Directions for this task:
The output must be the data, printed exactly as written.

= = = = = = =

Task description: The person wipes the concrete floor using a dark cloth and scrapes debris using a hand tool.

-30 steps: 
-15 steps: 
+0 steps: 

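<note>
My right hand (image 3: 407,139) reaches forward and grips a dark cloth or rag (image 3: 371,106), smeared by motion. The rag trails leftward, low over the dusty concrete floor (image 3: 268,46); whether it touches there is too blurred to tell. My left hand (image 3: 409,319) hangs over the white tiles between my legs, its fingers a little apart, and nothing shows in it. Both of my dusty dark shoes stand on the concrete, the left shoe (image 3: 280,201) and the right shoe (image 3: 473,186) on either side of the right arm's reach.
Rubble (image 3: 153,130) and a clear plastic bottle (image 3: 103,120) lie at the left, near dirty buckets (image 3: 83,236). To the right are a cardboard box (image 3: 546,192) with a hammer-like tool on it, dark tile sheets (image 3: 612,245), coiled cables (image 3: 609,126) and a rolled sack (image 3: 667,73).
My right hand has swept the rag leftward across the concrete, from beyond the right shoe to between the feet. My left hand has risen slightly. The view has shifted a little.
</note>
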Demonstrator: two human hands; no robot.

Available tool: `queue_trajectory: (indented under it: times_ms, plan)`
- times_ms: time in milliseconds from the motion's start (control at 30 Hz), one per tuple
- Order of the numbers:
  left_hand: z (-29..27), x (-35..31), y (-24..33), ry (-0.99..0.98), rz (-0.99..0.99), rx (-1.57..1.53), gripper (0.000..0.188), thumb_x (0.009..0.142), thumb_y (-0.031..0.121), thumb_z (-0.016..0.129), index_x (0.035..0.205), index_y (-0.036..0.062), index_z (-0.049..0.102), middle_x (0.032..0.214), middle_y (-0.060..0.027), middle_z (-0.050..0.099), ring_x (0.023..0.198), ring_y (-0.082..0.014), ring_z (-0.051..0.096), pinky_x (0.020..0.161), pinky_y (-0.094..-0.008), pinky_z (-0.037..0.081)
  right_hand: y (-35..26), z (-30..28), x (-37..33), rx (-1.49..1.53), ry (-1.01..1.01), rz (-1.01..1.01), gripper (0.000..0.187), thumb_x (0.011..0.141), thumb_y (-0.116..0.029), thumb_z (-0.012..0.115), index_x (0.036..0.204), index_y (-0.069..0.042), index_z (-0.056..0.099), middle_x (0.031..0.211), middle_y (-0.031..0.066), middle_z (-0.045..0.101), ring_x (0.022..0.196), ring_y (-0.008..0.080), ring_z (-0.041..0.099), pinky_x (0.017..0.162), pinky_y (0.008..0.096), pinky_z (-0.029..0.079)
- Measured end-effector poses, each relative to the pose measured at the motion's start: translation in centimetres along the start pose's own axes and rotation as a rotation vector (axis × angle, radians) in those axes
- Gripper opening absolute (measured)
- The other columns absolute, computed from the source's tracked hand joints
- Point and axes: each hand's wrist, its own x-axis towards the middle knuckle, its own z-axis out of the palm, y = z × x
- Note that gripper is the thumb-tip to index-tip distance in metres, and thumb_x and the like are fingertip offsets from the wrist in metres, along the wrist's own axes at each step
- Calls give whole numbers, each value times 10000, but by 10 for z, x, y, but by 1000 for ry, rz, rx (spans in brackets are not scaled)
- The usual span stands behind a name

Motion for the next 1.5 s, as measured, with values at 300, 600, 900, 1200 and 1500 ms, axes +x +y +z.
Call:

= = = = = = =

Exercise output:
Task description: The person wipes the concrete floor using a dark cloth and scrapes debris using a hand tool.

-30 steps: 
-15 steps: 
+0 steps: 

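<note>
My right hand (image 3: 407,139) reaches forward and grips a dark cloth or rag (image 3: 371,106), smeared by motion. The rag trails leftward, low over the dusty concrete floor (image 3: 268,46); whether it touches there is too blurred to tell. My left hand (image 3: 409,319) hangs over the white tiles between my legs, its fingers a little apart, and nothing shows in it. Both of my dusty dark shoes stand on the concrete, the left shoe (image 3: 280,201) and the right shoe (image 3: 473,186) on either side of the right arm's reach.
Rubble (image 3: 153,130) and a clear plastic bottle (image 3: 103,120) lie at the left, near dirty buckets (image 3: 83,236). To the right are a cardboard box (image 3: 546,192) with a hammer-like tool on it, dark tile sheets (image 3: 612,245), coiled cables (image 3: 609,126) and a rolled sack (image 3: 667,73).
My right hand has swept the rag leftward across the concrete, from beyond the right shoe to between the feet. My left hand has risen slightly. The view has shifted a little.
</note>
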Demonstrator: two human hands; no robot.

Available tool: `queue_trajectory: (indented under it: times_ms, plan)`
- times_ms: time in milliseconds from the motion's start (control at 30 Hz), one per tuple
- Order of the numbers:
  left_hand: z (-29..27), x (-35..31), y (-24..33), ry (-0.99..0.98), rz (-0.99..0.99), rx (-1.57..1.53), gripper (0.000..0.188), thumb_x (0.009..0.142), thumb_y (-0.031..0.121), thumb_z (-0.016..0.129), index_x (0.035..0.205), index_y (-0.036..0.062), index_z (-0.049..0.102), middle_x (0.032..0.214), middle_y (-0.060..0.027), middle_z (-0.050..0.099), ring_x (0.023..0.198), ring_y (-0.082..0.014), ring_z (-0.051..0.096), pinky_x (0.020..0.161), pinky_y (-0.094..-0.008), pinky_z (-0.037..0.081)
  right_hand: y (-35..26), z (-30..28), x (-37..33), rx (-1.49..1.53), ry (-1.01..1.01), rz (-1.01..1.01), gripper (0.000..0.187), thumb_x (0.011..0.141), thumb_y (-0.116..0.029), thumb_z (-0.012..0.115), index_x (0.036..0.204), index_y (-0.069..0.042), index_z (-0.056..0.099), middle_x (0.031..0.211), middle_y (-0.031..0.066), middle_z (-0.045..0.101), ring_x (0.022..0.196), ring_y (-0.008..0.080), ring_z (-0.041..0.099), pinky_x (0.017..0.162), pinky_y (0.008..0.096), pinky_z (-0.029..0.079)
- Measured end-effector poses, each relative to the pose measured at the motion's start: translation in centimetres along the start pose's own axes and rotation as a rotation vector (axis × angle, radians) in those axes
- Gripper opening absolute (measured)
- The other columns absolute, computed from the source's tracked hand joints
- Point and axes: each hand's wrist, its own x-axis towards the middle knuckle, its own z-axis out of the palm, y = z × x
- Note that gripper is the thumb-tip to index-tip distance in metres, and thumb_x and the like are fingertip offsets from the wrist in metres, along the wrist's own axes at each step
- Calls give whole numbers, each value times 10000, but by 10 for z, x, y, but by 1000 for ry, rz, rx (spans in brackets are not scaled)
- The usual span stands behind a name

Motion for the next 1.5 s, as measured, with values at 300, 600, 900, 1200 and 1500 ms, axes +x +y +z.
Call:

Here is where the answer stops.